Узкие, горбато-вымощенные переулки казались нежилыми. Спотыкающийся шаг его мула гулко отдавался среди слепых стен. Он помедлил на расплавленной площади. Зеленые и голубые кафели церковной башни обжигали глаза. Он решил поискать крова.
В посаде жужжали мухи. Ему подали хлеб, сало, сыр и хорошее легкое вино. Подсела хозяйка, пышная, еще достаточно привлекательная сорокалетняя женщина. Он задал несколько беглых вопросов. В ответ последовали вздохи.

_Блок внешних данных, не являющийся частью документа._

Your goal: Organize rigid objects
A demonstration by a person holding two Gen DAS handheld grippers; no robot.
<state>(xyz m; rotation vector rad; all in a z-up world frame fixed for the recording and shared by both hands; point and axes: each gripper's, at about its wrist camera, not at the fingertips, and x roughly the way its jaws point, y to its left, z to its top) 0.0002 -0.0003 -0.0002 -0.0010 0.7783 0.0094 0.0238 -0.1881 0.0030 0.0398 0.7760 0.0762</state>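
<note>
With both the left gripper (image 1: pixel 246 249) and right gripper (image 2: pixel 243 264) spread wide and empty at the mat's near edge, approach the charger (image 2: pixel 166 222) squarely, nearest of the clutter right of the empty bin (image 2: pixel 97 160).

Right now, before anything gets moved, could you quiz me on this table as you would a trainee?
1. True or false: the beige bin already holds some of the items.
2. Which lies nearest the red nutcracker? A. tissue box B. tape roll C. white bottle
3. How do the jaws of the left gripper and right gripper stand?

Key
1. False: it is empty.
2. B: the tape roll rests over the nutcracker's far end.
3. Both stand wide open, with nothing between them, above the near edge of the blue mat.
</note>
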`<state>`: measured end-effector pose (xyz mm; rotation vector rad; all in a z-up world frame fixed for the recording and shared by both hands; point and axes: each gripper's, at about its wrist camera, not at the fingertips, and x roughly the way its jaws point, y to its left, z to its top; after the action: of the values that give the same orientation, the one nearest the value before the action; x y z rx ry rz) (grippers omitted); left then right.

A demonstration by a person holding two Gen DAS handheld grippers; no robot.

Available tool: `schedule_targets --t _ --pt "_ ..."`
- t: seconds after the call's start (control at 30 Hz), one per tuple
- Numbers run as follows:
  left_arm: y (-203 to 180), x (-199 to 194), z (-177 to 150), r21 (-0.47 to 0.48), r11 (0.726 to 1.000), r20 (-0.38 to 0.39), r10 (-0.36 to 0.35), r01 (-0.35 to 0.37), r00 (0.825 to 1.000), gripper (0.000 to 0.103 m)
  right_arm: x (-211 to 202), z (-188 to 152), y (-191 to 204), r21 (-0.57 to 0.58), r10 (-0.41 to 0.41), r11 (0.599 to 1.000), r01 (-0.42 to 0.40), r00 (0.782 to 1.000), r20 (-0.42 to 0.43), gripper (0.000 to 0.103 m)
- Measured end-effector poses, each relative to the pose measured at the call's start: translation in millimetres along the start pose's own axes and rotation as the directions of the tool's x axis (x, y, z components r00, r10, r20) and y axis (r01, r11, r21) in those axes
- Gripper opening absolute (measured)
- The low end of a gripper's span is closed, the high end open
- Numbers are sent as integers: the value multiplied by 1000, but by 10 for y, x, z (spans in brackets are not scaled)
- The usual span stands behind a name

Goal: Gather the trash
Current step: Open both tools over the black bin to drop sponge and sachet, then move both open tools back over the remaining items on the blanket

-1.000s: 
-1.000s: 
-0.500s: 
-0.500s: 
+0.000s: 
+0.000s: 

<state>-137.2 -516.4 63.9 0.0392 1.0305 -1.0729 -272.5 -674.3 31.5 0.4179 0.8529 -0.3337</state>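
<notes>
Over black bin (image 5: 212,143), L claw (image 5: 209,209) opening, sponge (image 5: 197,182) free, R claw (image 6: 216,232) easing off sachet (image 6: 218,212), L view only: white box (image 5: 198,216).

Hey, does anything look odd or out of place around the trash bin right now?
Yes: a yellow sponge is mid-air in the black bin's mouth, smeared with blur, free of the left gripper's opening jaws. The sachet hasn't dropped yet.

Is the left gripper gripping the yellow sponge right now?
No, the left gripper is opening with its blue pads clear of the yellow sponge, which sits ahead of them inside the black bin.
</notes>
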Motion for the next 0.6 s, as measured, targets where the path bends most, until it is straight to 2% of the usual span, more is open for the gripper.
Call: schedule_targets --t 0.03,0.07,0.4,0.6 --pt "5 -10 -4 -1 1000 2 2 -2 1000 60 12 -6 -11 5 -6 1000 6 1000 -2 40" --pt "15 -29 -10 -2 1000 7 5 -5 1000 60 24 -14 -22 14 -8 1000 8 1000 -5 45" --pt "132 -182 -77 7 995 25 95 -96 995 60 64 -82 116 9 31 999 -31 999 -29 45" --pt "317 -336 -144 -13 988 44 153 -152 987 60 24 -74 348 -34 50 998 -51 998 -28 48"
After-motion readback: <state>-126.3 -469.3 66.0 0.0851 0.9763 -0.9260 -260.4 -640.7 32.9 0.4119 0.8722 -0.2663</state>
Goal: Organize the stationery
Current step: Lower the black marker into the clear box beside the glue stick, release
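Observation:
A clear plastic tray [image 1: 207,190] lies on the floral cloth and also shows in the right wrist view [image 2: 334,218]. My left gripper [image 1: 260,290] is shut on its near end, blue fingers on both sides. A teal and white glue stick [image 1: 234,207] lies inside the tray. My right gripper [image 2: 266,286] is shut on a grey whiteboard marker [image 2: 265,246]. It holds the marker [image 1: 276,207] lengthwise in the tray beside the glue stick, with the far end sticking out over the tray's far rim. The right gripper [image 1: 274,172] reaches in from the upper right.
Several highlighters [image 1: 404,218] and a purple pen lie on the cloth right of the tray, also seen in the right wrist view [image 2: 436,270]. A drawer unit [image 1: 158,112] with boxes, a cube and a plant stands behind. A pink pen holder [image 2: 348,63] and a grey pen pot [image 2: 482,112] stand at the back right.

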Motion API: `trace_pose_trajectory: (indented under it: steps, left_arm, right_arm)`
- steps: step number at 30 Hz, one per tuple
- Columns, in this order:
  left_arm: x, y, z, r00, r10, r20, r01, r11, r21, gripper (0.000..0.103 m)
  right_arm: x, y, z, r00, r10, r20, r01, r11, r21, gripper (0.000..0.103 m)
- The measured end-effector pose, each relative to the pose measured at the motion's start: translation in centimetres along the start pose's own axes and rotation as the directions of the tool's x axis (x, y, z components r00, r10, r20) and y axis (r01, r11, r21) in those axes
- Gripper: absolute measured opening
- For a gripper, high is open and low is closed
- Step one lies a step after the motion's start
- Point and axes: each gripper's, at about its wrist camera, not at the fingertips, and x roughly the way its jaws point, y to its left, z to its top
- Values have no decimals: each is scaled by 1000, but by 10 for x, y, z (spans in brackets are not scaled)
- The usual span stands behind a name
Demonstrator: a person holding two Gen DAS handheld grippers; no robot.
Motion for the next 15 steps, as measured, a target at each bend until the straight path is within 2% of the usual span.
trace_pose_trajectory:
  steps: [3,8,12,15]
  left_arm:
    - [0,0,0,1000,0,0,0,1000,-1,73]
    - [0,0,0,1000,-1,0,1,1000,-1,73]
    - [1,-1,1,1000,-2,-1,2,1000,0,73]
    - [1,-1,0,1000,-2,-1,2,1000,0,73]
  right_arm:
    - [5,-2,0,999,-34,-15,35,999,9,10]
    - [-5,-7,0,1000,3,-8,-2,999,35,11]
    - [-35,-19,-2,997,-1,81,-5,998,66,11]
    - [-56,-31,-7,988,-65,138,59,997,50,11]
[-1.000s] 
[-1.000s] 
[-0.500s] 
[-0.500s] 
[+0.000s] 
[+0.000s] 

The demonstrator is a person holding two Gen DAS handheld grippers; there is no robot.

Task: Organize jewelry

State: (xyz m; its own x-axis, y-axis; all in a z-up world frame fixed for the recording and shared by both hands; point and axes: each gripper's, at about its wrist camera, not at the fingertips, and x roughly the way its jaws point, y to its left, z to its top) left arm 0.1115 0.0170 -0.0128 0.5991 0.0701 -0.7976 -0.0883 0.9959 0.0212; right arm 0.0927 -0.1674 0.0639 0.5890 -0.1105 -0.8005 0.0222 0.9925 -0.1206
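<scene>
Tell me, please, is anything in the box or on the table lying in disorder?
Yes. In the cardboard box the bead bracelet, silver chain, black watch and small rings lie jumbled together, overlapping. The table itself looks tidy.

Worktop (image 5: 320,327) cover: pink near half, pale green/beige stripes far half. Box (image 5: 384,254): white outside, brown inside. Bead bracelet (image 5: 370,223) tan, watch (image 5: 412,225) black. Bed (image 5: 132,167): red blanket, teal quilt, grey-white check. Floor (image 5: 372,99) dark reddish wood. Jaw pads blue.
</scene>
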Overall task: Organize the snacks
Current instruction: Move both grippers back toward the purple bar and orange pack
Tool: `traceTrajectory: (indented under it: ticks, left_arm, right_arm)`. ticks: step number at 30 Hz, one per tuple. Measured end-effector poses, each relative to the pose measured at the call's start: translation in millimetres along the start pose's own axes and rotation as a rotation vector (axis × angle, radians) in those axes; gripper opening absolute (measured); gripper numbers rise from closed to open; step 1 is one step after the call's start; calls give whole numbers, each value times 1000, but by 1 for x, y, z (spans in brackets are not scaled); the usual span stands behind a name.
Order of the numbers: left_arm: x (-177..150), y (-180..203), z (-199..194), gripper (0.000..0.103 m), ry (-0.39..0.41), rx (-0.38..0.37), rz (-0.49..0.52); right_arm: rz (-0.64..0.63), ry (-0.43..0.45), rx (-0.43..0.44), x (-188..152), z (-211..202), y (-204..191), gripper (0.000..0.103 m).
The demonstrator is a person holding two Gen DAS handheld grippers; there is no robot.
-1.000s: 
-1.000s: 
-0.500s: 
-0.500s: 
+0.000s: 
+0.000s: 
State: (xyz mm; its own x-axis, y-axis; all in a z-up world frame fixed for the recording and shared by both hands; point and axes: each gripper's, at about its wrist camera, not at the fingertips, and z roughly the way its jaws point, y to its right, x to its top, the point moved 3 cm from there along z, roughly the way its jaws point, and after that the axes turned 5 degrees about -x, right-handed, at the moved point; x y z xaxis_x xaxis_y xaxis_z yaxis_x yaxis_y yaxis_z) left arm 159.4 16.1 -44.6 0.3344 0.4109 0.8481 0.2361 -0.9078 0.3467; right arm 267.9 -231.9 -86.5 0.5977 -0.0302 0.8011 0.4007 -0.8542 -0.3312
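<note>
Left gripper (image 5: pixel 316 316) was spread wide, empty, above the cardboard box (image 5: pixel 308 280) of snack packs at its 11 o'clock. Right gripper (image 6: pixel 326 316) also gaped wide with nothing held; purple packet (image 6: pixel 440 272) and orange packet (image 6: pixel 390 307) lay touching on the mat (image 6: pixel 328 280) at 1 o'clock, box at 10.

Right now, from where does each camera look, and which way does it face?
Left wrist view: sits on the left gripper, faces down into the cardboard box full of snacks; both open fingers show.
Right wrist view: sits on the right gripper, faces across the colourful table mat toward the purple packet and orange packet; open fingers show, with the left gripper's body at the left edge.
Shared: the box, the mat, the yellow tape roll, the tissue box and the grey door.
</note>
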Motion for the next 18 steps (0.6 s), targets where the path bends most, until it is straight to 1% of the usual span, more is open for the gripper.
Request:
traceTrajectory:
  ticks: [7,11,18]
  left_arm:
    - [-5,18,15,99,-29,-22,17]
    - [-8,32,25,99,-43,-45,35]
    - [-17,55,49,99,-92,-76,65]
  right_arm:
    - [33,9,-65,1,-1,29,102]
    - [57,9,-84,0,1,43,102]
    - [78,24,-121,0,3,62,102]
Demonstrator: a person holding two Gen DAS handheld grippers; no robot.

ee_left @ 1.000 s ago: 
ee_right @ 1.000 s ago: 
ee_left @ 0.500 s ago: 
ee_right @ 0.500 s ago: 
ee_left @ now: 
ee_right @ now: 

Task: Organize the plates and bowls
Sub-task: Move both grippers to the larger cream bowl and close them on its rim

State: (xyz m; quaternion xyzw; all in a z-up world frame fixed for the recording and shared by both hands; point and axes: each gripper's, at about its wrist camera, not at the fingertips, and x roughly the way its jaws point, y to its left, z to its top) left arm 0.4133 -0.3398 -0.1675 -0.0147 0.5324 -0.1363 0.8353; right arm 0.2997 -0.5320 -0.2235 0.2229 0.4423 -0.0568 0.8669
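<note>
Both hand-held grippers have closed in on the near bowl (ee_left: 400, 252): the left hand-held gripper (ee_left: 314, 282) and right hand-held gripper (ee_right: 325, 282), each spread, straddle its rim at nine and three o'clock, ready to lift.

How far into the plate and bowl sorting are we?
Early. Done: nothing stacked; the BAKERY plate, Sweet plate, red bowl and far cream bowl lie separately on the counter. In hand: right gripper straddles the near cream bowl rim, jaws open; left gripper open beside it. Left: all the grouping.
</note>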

Ничего бы они не пожалели для своего короля. Они отлично все понимают, Эсиха не какая-нибудь нора. Они знают, какое теперь время. Но господин сам увидит: здесь нечего больше взять. Город обглодан дочиста. Два года тому назад она бы не решилась угостить его этаким хлебом! Он-то, по всей видимости, не из таких, но прежние сборщики ничем не стеснялись.
Она сама может назвать ему восемь, — нет, позвольте, дайте припомнить, десять семейств, так безбожно ограбленных в прошлом году, что теперь они висят у общины на шее. Но только пусть он бережется! Люди здесь бешеные. Ей за него даже страшно.
Она придвинулась ближе. Ей, казалось, не был противен кровопийца, приехавший разорить ее городок. Он смертельно устал. Он слегка откинулся и закрыл глаза. Его голова оперлась на пышную грудь хозяйки. Он покоился меж двух высоких подушек. Жужжали мухи над остатками вина в кубке. Она задумчиво глядела на скалистый обрубок руки, на высокий увенчанный посох, прислоненный к стене, и вдруг покачала головой, сама не поняв почему.